The re-sequencing of two subspecies generated two paired-end libraries with 90-bp reads, which include about 141 million raw reads in Wut and 107 million in Bre respectively (Table S1 in file S1). The whole reference genome of B. rapa v1.1 (Ref) contains 10 chromosomes with 256 Mb, and 40 thousand scaffolds with 27 Mb [17]. According to this standard, we deduced that the sequencing depth of the parental lines was about 45 fold in Wut and 33 fold in Bre, and the mapped depth was 23 fold in Wut and 26 fold in Bre. Raw SNPs supported by location-specific reads included 1.54 million between Wut and the reference genome, and 1.20 million between Bre and the reference genome (Table S2 in file S1). Each SNP supported by less than 4 reads were filtered out, leading to 0.92 million high-quality SNP between Wut and Ref and 0.70 million SNP between Bre and Ref. The distance between the most adjacent SNPs was 11–100 bp. SNP density is 2–3 per 1 kb in each chromosome of Bre, 3–4 per 1 kb in each chromosome of Wut. Distribution of SNP number per 10 kb along chromosomes was described in Fig. S1 in file S1. The SNPs different between Bre and Wut was 1.05 milllion.

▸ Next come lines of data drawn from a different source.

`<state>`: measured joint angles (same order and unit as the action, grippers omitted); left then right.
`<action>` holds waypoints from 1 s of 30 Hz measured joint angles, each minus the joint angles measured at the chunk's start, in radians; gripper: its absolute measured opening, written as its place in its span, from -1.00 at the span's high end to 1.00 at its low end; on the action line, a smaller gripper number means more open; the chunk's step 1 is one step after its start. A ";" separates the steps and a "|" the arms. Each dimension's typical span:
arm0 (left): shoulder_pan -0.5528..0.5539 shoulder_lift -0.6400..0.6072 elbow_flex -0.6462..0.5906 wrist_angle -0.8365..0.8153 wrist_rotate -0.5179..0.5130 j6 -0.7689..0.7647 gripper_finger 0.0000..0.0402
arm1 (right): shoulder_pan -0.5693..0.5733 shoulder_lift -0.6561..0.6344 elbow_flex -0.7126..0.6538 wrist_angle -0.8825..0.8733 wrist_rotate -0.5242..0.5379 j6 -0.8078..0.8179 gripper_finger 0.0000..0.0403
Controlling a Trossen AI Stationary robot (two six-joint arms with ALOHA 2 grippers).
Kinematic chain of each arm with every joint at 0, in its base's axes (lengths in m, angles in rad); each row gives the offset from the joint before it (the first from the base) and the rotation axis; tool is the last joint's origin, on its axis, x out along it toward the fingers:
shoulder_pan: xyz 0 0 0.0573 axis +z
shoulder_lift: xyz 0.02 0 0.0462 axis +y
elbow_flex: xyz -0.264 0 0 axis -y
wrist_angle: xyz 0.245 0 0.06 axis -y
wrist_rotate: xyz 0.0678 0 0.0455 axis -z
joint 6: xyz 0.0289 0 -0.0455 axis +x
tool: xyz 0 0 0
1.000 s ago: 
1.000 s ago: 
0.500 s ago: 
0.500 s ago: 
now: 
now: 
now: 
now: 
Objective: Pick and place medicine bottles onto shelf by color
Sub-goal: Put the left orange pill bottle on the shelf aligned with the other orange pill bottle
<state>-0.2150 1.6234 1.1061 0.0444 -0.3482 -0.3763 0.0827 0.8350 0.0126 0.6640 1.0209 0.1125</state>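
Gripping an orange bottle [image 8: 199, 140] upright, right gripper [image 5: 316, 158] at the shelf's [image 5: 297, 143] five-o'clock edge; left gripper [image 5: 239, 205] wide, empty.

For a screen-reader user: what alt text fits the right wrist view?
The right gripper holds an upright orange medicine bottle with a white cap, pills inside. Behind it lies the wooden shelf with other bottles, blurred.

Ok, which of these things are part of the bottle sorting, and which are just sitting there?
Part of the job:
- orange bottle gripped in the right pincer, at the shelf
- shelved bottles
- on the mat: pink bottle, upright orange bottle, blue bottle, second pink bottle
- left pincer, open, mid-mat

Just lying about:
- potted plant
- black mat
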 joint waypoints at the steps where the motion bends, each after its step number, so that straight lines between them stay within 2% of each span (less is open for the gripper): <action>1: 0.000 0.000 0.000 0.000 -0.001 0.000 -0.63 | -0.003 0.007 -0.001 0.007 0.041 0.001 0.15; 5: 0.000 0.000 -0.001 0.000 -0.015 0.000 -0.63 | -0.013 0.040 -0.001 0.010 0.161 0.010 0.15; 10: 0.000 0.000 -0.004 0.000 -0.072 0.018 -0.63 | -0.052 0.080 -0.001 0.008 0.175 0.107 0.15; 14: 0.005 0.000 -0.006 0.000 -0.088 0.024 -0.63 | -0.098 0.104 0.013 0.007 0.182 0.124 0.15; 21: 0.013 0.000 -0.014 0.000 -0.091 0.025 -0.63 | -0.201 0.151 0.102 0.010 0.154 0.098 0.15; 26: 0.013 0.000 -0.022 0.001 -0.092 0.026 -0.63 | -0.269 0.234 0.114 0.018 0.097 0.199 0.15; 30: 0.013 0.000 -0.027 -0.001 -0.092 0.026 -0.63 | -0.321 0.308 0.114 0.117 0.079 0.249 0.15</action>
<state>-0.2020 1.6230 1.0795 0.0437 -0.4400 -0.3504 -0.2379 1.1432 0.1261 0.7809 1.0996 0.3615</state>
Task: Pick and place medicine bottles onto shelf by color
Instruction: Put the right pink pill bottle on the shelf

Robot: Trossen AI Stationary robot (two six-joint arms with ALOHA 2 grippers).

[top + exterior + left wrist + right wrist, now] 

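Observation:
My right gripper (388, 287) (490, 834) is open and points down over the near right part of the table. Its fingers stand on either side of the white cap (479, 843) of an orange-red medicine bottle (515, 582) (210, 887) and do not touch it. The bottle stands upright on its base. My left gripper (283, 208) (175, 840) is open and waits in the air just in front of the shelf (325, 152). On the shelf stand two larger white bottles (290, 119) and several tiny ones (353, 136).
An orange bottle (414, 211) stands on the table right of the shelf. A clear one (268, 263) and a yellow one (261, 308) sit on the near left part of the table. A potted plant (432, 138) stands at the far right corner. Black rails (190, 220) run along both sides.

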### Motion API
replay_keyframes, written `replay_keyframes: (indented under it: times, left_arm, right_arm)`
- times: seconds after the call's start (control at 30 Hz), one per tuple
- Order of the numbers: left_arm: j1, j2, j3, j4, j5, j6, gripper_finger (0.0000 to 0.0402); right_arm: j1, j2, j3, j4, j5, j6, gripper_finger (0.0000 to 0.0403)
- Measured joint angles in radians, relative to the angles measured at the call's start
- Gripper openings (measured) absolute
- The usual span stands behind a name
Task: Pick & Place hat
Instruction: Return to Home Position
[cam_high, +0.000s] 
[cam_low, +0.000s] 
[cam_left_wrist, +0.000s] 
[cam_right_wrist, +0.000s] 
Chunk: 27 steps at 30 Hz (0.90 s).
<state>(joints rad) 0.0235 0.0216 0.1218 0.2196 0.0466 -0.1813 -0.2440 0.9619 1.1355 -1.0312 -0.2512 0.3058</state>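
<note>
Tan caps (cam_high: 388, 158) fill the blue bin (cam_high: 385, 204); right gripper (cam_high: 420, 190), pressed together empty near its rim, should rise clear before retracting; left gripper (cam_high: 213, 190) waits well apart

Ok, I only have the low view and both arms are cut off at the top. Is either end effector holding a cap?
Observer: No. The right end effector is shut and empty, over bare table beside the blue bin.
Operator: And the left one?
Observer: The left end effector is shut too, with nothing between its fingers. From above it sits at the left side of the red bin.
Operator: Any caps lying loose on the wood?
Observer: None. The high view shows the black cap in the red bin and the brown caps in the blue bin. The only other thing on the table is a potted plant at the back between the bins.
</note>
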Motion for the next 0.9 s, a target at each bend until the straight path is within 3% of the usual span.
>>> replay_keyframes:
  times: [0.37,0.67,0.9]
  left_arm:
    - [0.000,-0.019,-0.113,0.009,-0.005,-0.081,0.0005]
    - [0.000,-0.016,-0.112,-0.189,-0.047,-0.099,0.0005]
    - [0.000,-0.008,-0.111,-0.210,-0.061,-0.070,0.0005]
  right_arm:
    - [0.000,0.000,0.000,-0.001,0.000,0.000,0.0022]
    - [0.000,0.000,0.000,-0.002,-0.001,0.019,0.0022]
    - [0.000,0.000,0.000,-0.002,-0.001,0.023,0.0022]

On the basis of low-coverage resequencing (0.2×) of 150 RIL lines (Accession: SRX181272), we called SNPs by alignment with the reference genome of B. rapa vs Chiifu-401-42 [17] in an allele-specific manner. The SNPs of RILs non-existent in the parents were filtered out. Comparison of SNPs in each RIL with those between two parents Wut and Bre (1.05 million high-quality SNPs) revealed about 0.1–0.25 million SNPs on average in each RIL line, meaning that each 100-kb interval had about 30–80 SNPs to call its genotype (Fig. S2 in file S1).

In rice, the SNP data from low-coverage sequencing of RIL population have been directly applied to genotyping. Using the method of Xie et al. [9], we genotyped 150 RILs of B. rapa with HMM. Consecutive SNP sites with the same genotype were lumped into bins and a breakpoint was assumed at the transition between two different genotype bins. By scanning the whole genome in 150 RILs with 100-kb windows, we detected 2305 recombination events in total (Fig. 3A). The breakpoints shuffled the genome into 2315 bins, which were severed as the almost saturated non-redundant markers (genetic markers) for generation of a linkage map.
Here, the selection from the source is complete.